It was on June 06, 2011 - Apple introduced iCloud, their renowned cloud service model. For your knowledge, let me say this first – iCloud wasn’t Apple’s first cloud service. It was merely the continuation of their cloud models such as iTools, Mac, MobileMe, etc.
But, there was something quite special about iCloud from its forerunners. It was Apple’s first online service that reached consumers for free – at least the first 5GB of storage space.
It’s been 5 years since the arrival of iCloud. Can you spot any change in this free 5 GB offering from Apple?
Do you really think, there should be a change?
Why not? From its start, there were a number of services as part of iCloud including the former MobileMe (Contacts, Mail, Calendar), AppStore, iBookStore, iCloud Backup, iTunes, and iPhoto Library. Now, these space-consuming services can be brought up under four major categories
iCloud Drive: It’s a cloud-based file storage service that helps to sync files across your different devices like Macs, iPhones, iPads, etc.
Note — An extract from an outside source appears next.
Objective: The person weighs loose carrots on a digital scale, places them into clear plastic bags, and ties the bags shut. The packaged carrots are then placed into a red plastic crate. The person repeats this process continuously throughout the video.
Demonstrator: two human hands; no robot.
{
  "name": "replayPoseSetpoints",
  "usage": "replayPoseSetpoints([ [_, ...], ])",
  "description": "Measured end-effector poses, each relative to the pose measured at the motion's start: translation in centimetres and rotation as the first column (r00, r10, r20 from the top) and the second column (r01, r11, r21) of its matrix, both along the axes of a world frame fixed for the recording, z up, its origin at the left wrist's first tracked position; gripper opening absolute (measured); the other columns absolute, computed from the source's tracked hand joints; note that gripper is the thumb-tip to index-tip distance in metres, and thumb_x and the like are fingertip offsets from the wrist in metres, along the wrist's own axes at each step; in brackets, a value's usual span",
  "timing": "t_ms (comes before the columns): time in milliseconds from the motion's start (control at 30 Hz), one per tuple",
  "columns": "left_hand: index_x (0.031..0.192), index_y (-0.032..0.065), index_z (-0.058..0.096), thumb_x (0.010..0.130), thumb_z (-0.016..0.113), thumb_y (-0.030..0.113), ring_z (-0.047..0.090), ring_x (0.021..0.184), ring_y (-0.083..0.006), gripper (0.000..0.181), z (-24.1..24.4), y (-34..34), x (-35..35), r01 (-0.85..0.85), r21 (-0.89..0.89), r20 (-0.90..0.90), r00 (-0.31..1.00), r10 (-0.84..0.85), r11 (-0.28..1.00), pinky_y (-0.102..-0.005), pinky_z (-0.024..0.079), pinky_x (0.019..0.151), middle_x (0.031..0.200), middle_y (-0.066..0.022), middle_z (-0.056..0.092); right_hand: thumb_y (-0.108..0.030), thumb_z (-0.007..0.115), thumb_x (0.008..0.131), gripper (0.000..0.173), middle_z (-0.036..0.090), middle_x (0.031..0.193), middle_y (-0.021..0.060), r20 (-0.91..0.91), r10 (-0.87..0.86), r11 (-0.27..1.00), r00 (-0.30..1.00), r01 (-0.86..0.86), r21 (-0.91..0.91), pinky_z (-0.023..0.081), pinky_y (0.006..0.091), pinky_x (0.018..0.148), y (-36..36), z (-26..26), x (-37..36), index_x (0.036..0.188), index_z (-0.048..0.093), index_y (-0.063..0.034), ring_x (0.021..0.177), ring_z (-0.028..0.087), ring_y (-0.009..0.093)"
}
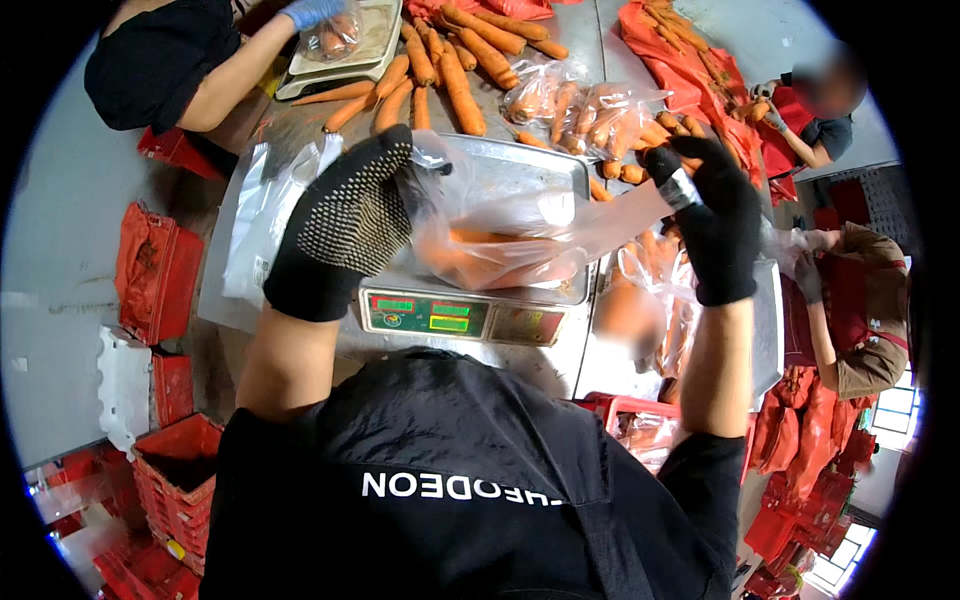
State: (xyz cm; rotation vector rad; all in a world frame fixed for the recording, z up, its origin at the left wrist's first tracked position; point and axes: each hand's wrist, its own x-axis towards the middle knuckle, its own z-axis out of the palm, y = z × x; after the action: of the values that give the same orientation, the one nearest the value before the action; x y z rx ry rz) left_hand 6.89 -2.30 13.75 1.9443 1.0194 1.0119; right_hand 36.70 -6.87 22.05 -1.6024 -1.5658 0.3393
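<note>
A clear plastic bag [510, 251] with carrots inside lies on the steel pan [517, 161] of a digital weighing scale [424, 315]. My left hand [341, 221], in a black knit glove with a dotted palm, pinches one gathered end of the bag above the pan's left side. On the other side, my right hand [712, 221] grips the opposite end, a strip of plastic stretched out towards it. A silvery band wraps the right thumb. The fingers of both hands partly hide their grip. Lit displays show on the scale's front.
Loose carrots [461, 90] and filled bags [611, 120] lie beyond the pan. Flat plastic bags [262, 202] are at left; more bagged carrots [679, 300] lie at right. A co-worker's gloved hand [315, 13] is at another scale [345, 52]. Red crates [176, 457] stand at lower left.
</note>
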Motion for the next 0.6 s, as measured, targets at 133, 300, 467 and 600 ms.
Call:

A file on your iCloud drive can be accessed from any of your Apple devices using the same Apple ID.
iCloud Backup: Contains all the backups of your iPhones, Mac, iPhones, etc. saved into the cloud. By default, accounts, documents, Health data, Home configuration, and settings” are the services on your iPhone/iPad that get backed up.
iCloud Mail – Whoever has an Apple ID must also have an iCloud email account. iCloud Mail consists of all the emails from your iCloud email account along with attachments.
iCloud Photo Library – All your photos and videos across your Macs and iOS devices will be synchronized to iCloud Photo Library.
Let me assume, you’re no longer a newbie to Macs/iPhones. Maybe my assumption is wrong. But, it doesn’t matter in such a situation where multiple devices have to make use of an absolutely negligible 5 GB space to store - device backups, various documents, large media libraries, and so on.
How Much GB of iCloud Space Does An Average Apple User Needs?
Well, let’s take a rough estimation. A typical Apple user who has been using an iPhone for 5 years would have at least 3 GB in his/her iCloud as the iCloud backup. If the same person has been using an iPad for 3 years, adds up to 1 to 2 GB in iCloud. That sums up the maximum free iCloud storage given by Apple.
See, we have only taken backups, still, it reached the free storage limit. What if, the data from iCloud documents and iCloud Photo Library is being taken under consideration?
So, I am ready to say - even if we choose 100 GB as the ideal free storage limit for Apple users, it won’t be too much.
Note: Also read how easily you can share photos from Apple device to Non-apple devices like Windows/Android, and make your life hassle-free while sharing.
How Much More is Space you can buy from Apple?
Like any other cloud storage provider, Apple allows you to upgrade your iCloud storage plan where you will be charged monthly for each subscription. These are the latest iCloud pricing for North America.
While compared to any other cloud service model, this planning won’t seem too pricey (Not neglecting the fact that Google Drive offers 15 GB of free storage). But, is this enough for an average Mac user? They can expect more free storage options as they have paid enough for the hardware.
In my view, Apple can minimize the extent of iCloud storage issue by taking any of these actions
- Increasing the free 5GB storage limit to 50 GB for every user
- Allowing 5GB for each new Mac device a user buy
Interestingly, some Apple users won’t think even about the free 5GB offering from Apple and they turn off iCloud backup from their devices. Mac users are not an exception. For them, it’s not a feasible option to back up all the files in their Mac to iCloud. So, they use external drives to have faster access to their data. In a world where connectivity is not ubiquitous, local storage of data will still persist, whether the data is accessed by PCs or Macs.
Conversely, as long you depend on local storage for data backup, it’s an undeniable fact that you may lose data by mistake. Sometimes, the lost data would not be important to you while sometimes, it’d be so vital to you.
Also Read: The Best Data Recovery Solution for Mac
One more – if you are a person whose data storage needs lies within 5 GB, I can’t argue (hardly, it won’t be the case). There are no questions on iCloud’s reliability and scalability. Your most important files will be safe there. But, if you to back up more than 100GB of data, external drives are the most cost-effective solution. Studies reveal the chances for a hard drive failure in the first three years is less than 10 percent. So, if your free iCloud storage space is over, it’s good to get an external hard disk from a reliable brand and backup your data.